# Spam Classifier with Naive Bayes

Our Mission
Spam detection is one of the major applications of Machine Learning in the interwebs today. Pretty much all of the major email service providers have spam detection systems built in and automatically classify such mail as 'Junk Mail'.

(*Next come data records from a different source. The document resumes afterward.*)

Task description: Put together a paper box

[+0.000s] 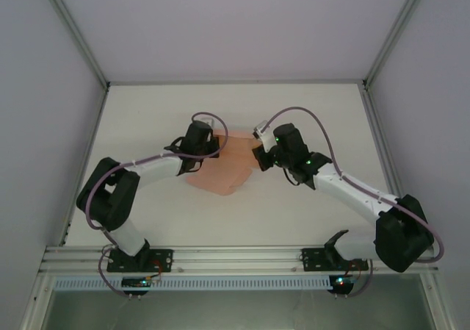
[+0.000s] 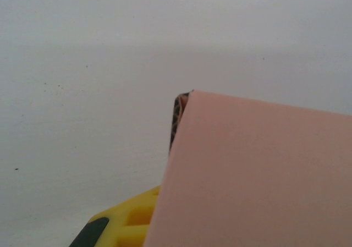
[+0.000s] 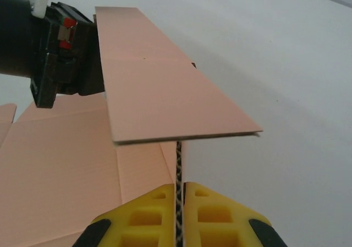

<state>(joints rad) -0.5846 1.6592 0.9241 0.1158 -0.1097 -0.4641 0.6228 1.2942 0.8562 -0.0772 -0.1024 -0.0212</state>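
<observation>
On the white table point(image 1: 316, 117), paper box point(image 1: 220, 174): thin salmon-pink card with creases.

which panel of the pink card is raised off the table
The long narrow strip pinched by the left gripper; the wider creased panels lie lower.

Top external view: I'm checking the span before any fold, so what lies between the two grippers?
The paper box, a pink card sheet, fills the stretch between the left gripper and the right gripper, as the top external view shows.
</observation>
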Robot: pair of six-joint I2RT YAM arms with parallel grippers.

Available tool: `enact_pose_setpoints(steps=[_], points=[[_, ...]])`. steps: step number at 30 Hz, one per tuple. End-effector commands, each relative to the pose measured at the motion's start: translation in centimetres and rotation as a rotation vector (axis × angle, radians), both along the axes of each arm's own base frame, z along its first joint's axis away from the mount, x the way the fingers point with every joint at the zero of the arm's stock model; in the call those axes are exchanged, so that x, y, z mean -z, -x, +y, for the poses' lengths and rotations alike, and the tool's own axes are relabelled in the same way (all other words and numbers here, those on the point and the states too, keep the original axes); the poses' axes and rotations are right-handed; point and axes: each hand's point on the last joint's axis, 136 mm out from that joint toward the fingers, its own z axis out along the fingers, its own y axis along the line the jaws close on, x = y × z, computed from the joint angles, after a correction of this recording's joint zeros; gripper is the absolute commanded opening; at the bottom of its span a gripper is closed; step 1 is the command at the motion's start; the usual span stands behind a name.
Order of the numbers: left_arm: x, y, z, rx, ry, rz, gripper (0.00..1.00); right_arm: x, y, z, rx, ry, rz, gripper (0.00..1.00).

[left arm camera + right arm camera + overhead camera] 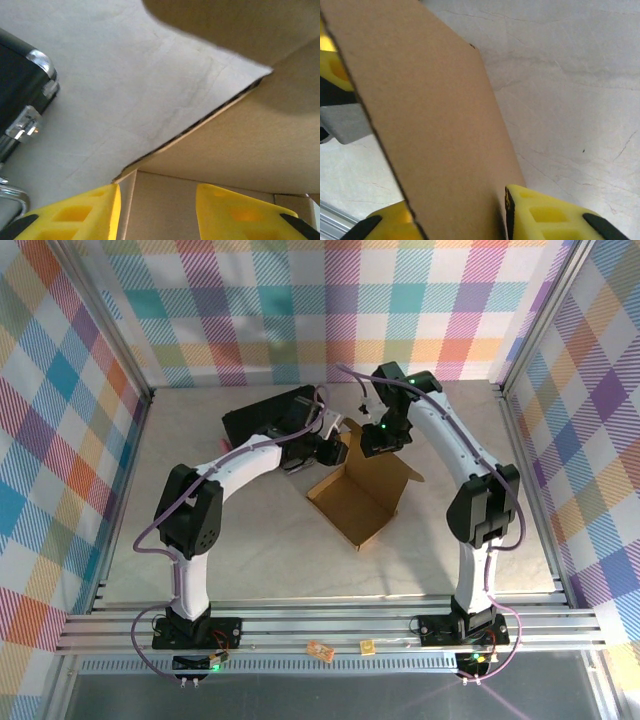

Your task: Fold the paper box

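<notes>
Paper box (358, 502) would fold best if the right gripper (457, 205), jaws clamped on its flap (435, 125), creases inward while the left gripper (157, 210), jaws apart astride a wall (165, 192), steadies.

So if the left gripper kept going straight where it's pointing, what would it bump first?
Probably the paper box: its brown cardboard sits right ahead of the left gripper, showing in the gap between its yellow fingers. How near it is, is hard to tell.

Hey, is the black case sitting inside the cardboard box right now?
No, the case lies outside the box, on the table beyond the box's far-left side.
</notes>
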Motion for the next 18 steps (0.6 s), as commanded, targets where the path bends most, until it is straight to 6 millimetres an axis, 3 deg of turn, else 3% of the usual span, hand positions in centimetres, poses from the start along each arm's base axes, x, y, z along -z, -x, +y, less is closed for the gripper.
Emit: enact_pose_setpoints(steps=[1, 7, 12, 14, 18], points=[[-3.7, 0.6, -1.8, 0.007, 0.164, -0.014, 0.44, -0.4, -0.4, 0.8, -0.014, -0.002, -0.018, 0.24], [-4.5, 1.2, -2.9, -0.018, 0.325, 0.050, 0.43, -0.2, -0.6, 1.5, -0.036, -0.002, -0.029, 0.04], [-4.9, 1.4, -3.2, -0.015, 0.370, 0.072, 0.44, -0.3, -0.7, 1.6, -0.055, -0.003, -0.038, 0.00], [-5.9, 0.6, -2.2, -0.072, 0.371, 0.067, 0.47, -0.3, -0.7, 1.5, -0.062, 0.003, -0.042, 0.00], [-7.9, -2.7, 4.5, -0.364, 0.409, 0.130, 0.61, -0.9, -0.6, 1.4, -0.085, 0.007, -0.068, 0.00]])
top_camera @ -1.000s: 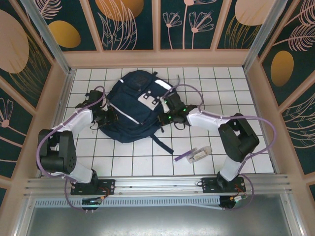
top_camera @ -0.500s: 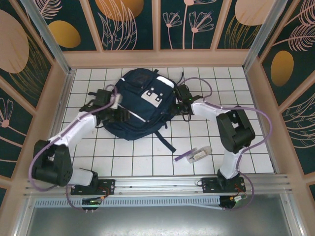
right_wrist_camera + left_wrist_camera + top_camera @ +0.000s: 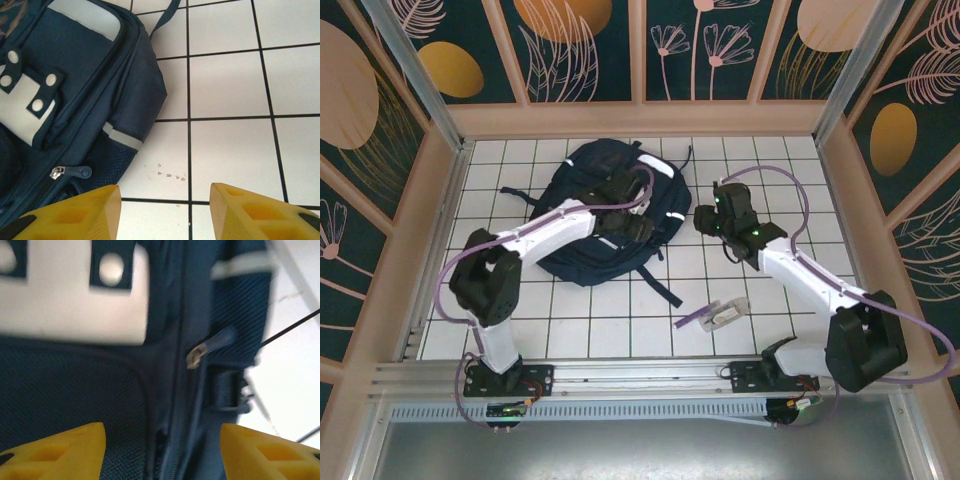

In this mission we will be using the Naive Bayes algorithm to create a model that can classify dataset SMS messages as spam or not spam, based on the training we give to the model. It is important to have some level of intuition as to what a spammy text message might look like. Usually they have words like 'free', 'win', 'winner', 'cash', 'prize' and the like in them as these texts are designed to catch your eye and in some sense tempt you to open them. Also, spam messages tend to have words written in all capitals and also tend to use a lot of exclamation marks. To the recipient, it is usually pretty straightforward to identify a spam text and our objective here is to train a model to do that for us!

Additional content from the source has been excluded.